Start at the first line below and write out everything verbatim except the pictures.

Segment Open

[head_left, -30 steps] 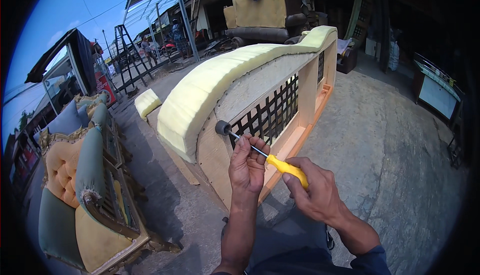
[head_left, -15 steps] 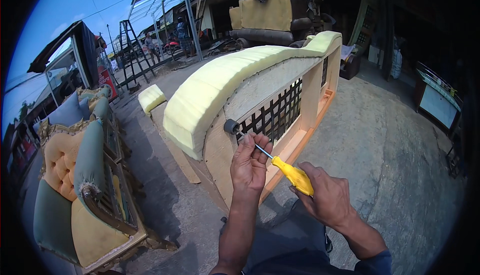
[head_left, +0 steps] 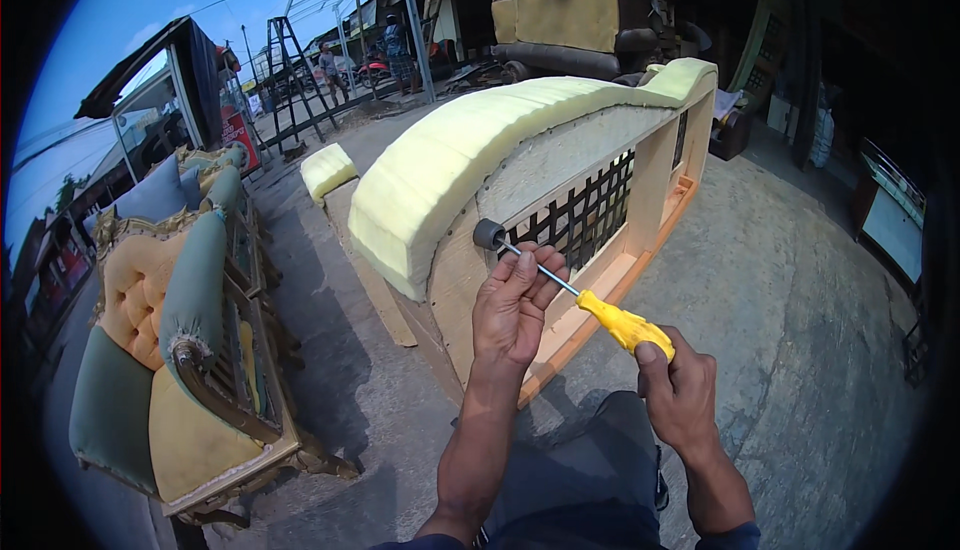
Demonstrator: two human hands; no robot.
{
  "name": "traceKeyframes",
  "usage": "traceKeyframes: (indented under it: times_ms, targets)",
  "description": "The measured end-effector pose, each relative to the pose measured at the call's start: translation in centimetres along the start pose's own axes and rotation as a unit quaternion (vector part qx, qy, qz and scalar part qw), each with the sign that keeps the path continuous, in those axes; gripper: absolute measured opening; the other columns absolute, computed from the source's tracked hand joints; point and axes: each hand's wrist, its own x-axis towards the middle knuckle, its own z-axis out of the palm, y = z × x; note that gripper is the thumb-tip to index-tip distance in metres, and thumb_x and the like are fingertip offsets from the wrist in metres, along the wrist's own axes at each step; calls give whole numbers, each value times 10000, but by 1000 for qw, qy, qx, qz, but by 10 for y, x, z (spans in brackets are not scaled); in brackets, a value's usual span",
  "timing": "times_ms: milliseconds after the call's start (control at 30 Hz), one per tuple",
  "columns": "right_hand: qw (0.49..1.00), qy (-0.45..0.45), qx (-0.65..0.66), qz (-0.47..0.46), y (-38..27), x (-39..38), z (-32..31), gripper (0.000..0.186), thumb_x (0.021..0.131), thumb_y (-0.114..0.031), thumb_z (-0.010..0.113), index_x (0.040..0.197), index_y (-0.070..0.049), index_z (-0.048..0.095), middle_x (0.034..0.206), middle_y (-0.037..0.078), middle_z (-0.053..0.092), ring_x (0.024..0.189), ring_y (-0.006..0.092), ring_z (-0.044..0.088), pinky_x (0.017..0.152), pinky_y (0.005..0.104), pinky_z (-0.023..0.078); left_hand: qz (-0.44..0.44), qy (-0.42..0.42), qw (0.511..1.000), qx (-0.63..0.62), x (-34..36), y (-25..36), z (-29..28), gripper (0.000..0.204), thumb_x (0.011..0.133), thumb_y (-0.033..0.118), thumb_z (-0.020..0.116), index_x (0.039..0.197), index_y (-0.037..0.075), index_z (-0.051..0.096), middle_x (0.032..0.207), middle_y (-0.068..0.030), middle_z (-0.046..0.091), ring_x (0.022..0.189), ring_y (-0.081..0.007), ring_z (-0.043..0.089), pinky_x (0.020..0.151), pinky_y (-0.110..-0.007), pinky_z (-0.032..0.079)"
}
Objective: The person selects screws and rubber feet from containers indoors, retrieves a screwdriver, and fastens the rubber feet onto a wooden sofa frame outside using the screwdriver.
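A screwdriver (head_left: 622,324) with a yellow handle and a thin metal shaft slants across the space in front of me. My right hand (head_left: 682,390) is closed on the end of its handle. The fingers of my left hand (head_left: 512,312) are pinched around the shaft near the tip. There the tip reaches into a short black cylinder (head_left: 488,234), like a furniture foot, which sits against the plywood side of a sofa frame (head_left: 462,280). How deep the tip goes inside is hidden. Pale yellow foam (head_left: 420,190) wraps the frame's curved edge.
Dark woven webbing (head_left: 590,205) spans the frame's opening beyond my hands. An ornate tufted sofa (head_left: 150,290) stands at the left. Stacked upholstered furniture (head_left: 565,20) and a stepladder (head_left: 285,70) stand farther back. At the right, a cabinet (head_left: 890,215) rests on the concrete floor.
My right hand has shifted toward the handle's end, with its thumb now on top. The view has swung slightly left, so the scene sits farther right. My left hand stays at the shaft.
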Motion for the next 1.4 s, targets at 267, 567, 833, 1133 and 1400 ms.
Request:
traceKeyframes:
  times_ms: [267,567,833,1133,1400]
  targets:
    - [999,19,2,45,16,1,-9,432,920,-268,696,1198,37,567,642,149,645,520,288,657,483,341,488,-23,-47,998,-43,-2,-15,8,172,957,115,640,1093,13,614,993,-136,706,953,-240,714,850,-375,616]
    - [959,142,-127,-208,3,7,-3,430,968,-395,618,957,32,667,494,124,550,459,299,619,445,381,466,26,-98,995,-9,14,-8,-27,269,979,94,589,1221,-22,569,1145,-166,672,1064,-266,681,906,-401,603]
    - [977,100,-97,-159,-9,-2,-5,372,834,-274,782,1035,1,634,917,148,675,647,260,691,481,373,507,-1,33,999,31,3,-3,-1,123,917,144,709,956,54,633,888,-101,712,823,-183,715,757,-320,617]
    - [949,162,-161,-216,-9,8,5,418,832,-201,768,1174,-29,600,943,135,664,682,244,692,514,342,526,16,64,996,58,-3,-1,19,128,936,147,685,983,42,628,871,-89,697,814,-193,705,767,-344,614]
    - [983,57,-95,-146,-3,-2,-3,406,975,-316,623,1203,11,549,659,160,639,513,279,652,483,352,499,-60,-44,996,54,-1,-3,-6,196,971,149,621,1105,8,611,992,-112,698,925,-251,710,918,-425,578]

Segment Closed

§ **Result**:
[head_left, -30 steps] 
[head_left, -15 steps] 
[head_left, +0 steps] 
Demonstrator: two human hands; no robot.
{
  "name": "traceKeyframes",
  "usage": "traceKeyframes: (indented under it: times_ms, targets)",
  "description": "The measured end-effector pose, each relative to the pose measured at the call's start: translation in centimetres along the start pose's own axes and rotation as a unit quaternion (vector part qx, qy, qz and scalar part qw), each with the sign that keeps the path continuous, in those axes; gripper: absolute measured opening; the other columns absolute, computed from the source's tracked hand joints; point and axes: each hand's wrist, its own x-axis towards the middle knuckle, its own z-axis out of the palm, y = z × x; note that gripper is the thumb-tip to index-tip distance in metres, and thumb_x and the like are fingertip offsets from the wrist in metres, along the wrist's own axes at each step; calls give whole numbers, each value times 10000, but by 1000 for qw, qy, qx, qz, but by 10 for y, x, z (spans in brackets are not scaled); in brackets, a value's usual span",
  "timing": "times_ms: milliseconds after the call's start (control at 30 Hz), one per tuple",
  "columns": "right_hand: qw (0.49..1.00), qy (-0.45..0.45), qx (-0.65..0.66), qz (-0.47..0.46), y (-38..27), x (-39..38), z (-32..31), gripper (0.000..0.186), thumb_x (0.021..0.131), thumb_y (-0.114..0.031), thumb_z (-0.010..0.113), index_x (0.040..0.197), index_y (-0.070..0.049), index_z (-0.048..0.095), middle_x (0.034..0.206), middle_y (-0.037..0.078), middle_z (-0.053..0.092), ring_x (0.024..0.189), ring_y (-0.006..0.092), ring_z (-0.044..0.088), pinky_x (0.017..0.152), pinky_y (0.005..0.104), pinky_z (-0.023..0.078); left_hand: qz (-0.44..0.44), qy (-0.42..0.42), qw (0.511..1.000), qx (-0.63..0.62), x (-34..36), y (-25..36), z (-29..28), gripper (0.000..0.204), thumb_x (0.011..0.133), thumb_y (-0.033..0.118), thumb_z (-0.020..0.116), index_x (0.039..0.197), index_y (-0.037..0.075), index_z (-0.051..0.096), middle_x (0.032..0.207), middle_y (-0.068..0.030), middle_z (-0.046..0.091), ring_x (0.022..0.189), ring_y (-0.081..0.007), ring_z (-0.043..0.089), pinky_x (0.020..0.151), pinky_y (-0.110..-0.007), pinky_z (-0.032..0.079)"
}
Objective: The person selects screws and rubber feet from containers indoors, retrieves a screwdriver, and fastens the rubber feet onto a wooden sofa frame outside using the screwdriver.
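A screwdriver (head_left: 622,324) with a yellow handle and a thin metal shaft slants across the space in front of me. My right hand (head_left: 682,390) is closed on the end of its handle. The fingers of my left hand (head_left: 512,312) are pinched around the shaft near the tip. There the tip reaches into a short black cylinder (head_left: 488,234), like a furniture foot, which sits against the plywood side of a sofa frame (head_left: 462,280). How deep the tip goes inside is hidden. Pale yellow foam (head_left: 420,190) wraps the frame's curved edge.
Dark woven webbing (head_left: 590,205) spans the frame's opening beyond my hands. An ornate tufted sofa (head_left: 150,290) stands at the left. Stacked upholstered furniture (head_left: 565,20) and a stepladder (head_left: 285,70) stand farther back. At the right, a cabinet (head_left: 890,215) rests on the concrete floor.
My right hand has shifted toward the handle's end, with its thumb now on top. The view has swung slightly left, so the scene sits farther right. My left hand stays at the shaft.
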Motion for the next 1.4 s, targets at 267, 567, 833, 1133 and 1400 ms.
Request:
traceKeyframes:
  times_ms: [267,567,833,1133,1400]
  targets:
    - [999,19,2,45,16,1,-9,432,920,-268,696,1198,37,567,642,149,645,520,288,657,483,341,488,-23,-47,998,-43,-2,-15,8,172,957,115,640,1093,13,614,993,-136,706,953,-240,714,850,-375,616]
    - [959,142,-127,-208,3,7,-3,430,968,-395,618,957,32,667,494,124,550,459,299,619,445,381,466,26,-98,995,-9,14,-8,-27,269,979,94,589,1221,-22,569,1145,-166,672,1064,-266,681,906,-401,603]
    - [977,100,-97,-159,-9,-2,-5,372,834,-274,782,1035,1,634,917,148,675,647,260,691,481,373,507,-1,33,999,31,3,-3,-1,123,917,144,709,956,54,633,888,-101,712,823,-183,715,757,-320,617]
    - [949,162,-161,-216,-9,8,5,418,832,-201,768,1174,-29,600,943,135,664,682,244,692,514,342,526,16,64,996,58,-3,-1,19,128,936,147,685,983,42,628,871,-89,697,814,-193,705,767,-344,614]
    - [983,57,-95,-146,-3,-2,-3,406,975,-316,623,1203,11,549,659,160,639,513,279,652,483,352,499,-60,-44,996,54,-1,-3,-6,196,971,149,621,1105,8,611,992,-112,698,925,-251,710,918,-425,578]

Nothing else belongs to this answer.